WACS to manually create the PFX file with a private key, with options to save the file to the hard drive. BTW, The WACS option to send the output directly to the certificate store will not mark the private key as exportable. I then load the MMC > Certificates > Computer store, select the folder for personal certs (where VMware wants it), and import the saved file. During the import, I select the option to include the private key and the option to mark the private key as exportable. Further, for VMware connection servers, the friendly name of the cert must be set to "vdm." Reboot.

Let me know if there's anything else I can tell you.

It that the only importing option for VMware?

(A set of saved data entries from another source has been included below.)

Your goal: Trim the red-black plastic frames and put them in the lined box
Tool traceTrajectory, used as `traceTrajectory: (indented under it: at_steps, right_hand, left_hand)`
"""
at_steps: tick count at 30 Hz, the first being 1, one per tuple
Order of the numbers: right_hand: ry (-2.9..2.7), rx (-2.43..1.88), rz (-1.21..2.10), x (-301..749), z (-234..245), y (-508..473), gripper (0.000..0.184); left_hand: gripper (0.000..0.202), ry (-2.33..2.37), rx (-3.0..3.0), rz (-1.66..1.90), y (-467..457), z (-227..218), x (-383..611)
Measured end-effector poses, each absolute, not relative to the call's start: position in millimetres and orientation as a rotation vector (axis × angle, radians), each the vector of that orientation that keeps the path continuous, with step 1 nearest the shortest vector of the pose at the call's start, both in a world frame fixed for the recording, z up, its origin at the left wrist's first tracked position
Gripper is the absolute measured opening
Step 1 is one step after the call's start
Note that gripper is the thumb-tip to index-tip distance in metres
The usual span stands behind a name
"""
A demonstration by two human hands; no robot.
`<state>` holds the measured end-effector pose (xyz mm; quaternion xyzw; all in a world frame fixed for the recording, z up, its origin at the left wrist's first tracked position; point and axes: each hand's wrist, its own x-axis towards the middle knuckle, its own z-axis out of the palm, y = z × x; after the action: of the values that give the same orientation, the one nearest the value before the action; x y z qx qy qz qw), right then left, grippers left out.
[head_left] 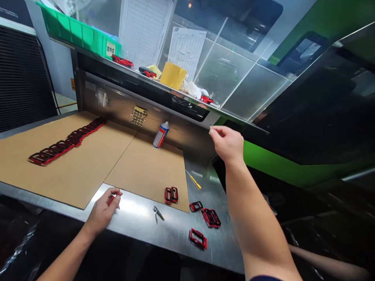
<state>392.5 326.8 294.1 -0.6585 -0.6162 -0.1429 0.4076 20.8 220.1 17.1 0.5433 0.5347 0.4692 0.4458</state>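
While the broad silver metal tabletop (131, 207) spreads beneath and to the right of the bare left hand (103, 210), two flat brown cardboard sheets (146, 168) cover much of it ahead of that hand. A long row of overlapping black-and-red rectangular frames (67, 143) lies on the cardboard, forward and left of the left hand. Raised far to the right, the bare right hand (230, 143) has thumb and fingertips pressed together; whether they pinch anything, I cannot tell. Left of it stands a white, red and blue cylindrical spray can (161, 135). More black-and-red frames (198, 239) lie loose on the metal, left of the right forearm, and two sit on the cardboard, right of the left hand. A slim yellow-handled tool (195, 182) lies below and left of the right hand; a small silver hinged metal clipper (159, 214) lies right of the left hand, whose curled fingers pinch a small red piece (111, 201), partly hidden.
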Motion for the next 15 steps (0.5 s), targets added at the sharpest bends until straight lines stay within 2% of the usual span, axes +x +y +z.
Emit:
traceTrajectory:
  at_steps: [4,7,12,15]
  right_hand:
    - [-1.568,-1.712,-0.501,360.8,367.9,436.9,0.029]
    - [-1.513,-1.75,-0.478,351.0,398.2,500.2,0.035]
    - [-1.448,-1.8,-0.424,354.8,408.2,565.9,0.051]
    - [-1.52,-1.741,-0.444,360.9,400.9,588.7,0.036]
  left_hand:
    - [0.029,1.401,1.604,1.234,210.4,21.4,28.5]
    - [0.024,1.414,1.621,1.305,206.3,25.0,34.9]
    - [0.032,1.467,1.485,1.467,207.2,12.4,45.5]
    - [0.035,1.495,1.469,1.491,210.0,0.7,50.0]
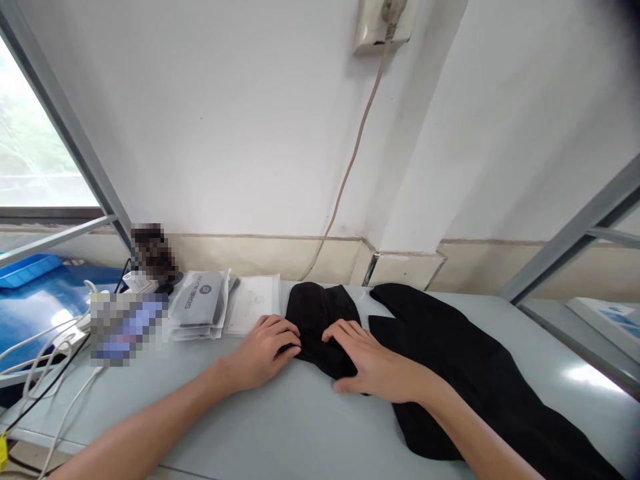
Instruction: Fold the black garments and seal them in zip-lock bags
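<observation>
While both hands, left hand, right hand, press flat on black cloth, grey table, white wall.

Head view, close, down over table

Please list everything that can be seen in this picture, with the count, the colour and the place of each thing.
black garment: one, black, spread on the table from centre to lower right
table: one, pale grey, foreground
packets: a small stack, grey and white, left of the garment
white sheet: one, white, between packets and garment
cables: several, white and black, far left
blue tray: one, blue, far left
wall socket: one, cream, top of the wall, cord hanging down
left hand: flat, fingertips on the garment's left edge
right hand: flat, pressing on the garment
</observation>
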Tool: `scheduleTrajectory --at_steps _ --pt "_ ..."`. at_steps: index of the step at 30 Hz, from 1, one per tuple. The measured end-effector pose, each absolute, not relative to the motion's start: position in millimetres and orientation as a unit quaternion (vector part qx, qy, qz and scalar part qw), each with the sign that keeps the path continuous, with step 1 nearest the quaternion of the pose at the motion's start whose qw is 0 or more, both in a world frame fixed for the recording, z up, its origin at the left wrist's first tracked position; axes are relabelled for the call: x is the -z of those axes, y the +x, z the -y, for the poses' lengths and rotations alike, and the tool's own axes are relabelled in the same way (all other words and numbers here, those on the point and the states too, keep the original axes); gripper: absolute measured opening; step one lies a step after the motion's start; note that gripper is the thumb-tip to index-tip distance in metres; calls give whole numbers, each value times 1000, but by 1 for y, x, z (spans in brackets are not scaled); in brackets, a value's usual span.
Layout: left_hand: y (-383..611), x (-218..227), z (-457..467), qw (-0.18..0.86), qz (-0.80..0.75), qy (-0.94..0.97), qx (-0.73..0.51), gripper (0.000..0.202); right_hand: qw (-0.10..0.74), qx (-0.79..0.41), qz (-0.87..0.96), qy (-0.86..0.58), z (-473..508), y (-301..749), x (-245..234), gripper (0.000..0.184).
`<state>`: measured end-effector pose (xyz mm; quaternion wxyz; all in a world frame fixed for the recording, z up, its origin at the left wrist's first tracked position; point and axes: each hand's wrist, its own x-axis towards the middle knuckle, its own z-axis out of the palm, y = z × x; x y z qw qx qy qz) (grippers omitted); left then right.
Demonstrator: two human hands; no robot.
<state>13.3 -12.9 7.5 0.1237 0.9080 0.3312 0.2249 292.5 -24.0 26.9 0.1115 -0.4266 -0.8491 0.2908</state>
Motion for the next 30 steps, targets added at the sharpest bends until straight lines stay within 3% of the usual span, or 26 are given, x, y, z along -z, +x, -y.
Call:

Eh, sort of. I found this documentation which explains the whole process. It aligns with VMware's documentation. VMware's is a bit too thick to read, and these people made it a lot more digestible. Have look: https://www.ssldragon.com/blog/install-ssl-on-vmware-horizon-view/

That guide makes no mention of the requirement of having the imported cert have the "exportable" attribute.
It does make things a bit clearly (to me).
And seems that VMware will get the cert it needs directly from the Windows Certificate Store (WCS).
If so, there are plenty of Windows ACME clients that can obtain certs and add them to WCS.
I would try them (all if needed) to see which can simplest resolve the problem while maintaining the renewals.
[it really shouldn't be this complicated!]

Yeah, I didn't realize this was the same thing but here is a script for using Certify The Web (get your certificate, then add a Powershell task to automate the deployment): Scripting | Certify The Web Docs. You an probably do the same with wacs.

There's other ways to do it but the key thing is making sure the cert is in the My/Personal local computer certificate store, and setting the friendly name to vdm

1 Like

It does. Under " Import your Server Certificate into a Windows Certificate Store," Step 6, "Select Mark this key as exportable."

These instructions have you create a CSR, selecting " Make Private Key Exportable," and then after you get the resultant certificate, you import it into the certificate store, with the private key, choosing the option to mark the private key exportable.

This IS the thing I previously overlooked. I had the cipher error until I reimported the same certificate but marking the private key as exportable. Now, I don't know why they need this done this way, but alas. :slight_smile:

1 Like

This topic was automatically closed 30 days after the last reply. New replies are no longer allowed.